The Word of God      When God speaks His Word, it is more than mere communication; it is God in action.  By His Word He created (11:3); by His Word He sustains (1:3); by His Word He gives birth (James 1:18; 1 Peter 1:23); and by His Word He will judge (John 12:28). That is simply a way to say that God created, sustains, gives life, and judges. 4:12,13 speaks of the judging ability of the Word, which is another way to express the ability of God to observe and discern (v.13). God’s Word is identified with Him as the tool by which He acts. 

 

 

God Who speaks His Word, judges by it. He reads the response of the heart to His promise. If our response to the gospel is unbelief, such hidden sin cannot be kept from Him. God is transcendent; nothing in creation is like Him. Only God can read man’s heart (Psalm 44:21). A man could say with his mouth that Christ is his priest. If  then he secretly turns from his confession, God knows. Hebrews emphasizes the unbelief of a hardened heart (3:8); now it speaks of the heart open to the eyes of God. Jesus always knew that Judas did not believe (John 6:63,64), because He could read his heart. 

 

The Gentiles heard the message of the gospel; God knew their hearts; they believed in Christ, and so He accepted them (Acts 15:6-11). He is the One to Whom we must give account. In the Judgment Day all secret unbelief will be exposed, while believers are rewarded (2 Thessalonians 1:5-10). God does not need to ask if we believe. He knows. Nothing is more terrifying to the unbeliever than the truth that God searches the heart.   

 

4:14   The appeal in 3:1 is repeated. The Apostle and High Priest (2:5-18) we confess is the Son of God. The apostles (Acts 1:9-11) saw Him go up to heaven. He has entered the sanctuary of God (9:11,24). Our faith cannot be in a greater priest. Faith in Christ is faith in the ultimate Priest. His work has won God’s acceptance of His sinful people; it would be folly to turn from Him. We have no other hope, because there is no other hope. The readers of Hebrews had made a public confession of Christ (3:1; 4:14); now the writer calls on himself and his readers to hold to it, because of Who Jesus is and what He has done. They faced persecution (10:33); the powerful traditions of having visible priests and daily sacrifices (7:27), the enticement of false doctrine (13:9), the weariness of the race (12:1,12,13), lethargy in articulating their testimony (5:11,12), and even imprisonment (10:34). These are not reasons to give up the Great Priest Who has put away sin by the sacrifice of Himself. Our Priest has entered the presence of God in heaven and remains there. We belong to the heavenly Jerusalem (12:22-24), and we have a Lord who has promised never to forsake us (13:5). We confessed (3:1) at one time that we believe in Him; now we must not give up this confidence.
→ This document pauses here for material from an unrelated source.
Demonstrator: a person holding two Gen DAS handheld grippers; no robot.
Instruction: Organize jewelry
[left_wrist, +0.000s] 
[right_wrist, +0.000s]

Let us hold unswervingly to the hope we profess, for he who promised is faithful (10:23). So do not throw away your confidence; it will be richly rewarded (10:35). It will be rewarded with God’s rest. 

 



[1]  The purpose of these notes is to deal with the message and meaning of Hebrews.   For my preparation I have benefited greatly from the writing of scholars who have researched the technical structure of Hebrews.  I shall not take much space to point out this kind of feature in Hebrews, except where it is quite obvious in the text.  William Lane’s commentary is very helpful in maintaining attention to various “inclusios”.

[2]  This is an example of how Scripture may be handled.  We accept what it says; we should also deduce whatever it implies, and collect all such truths together to establish doctrine.  This is what theology is.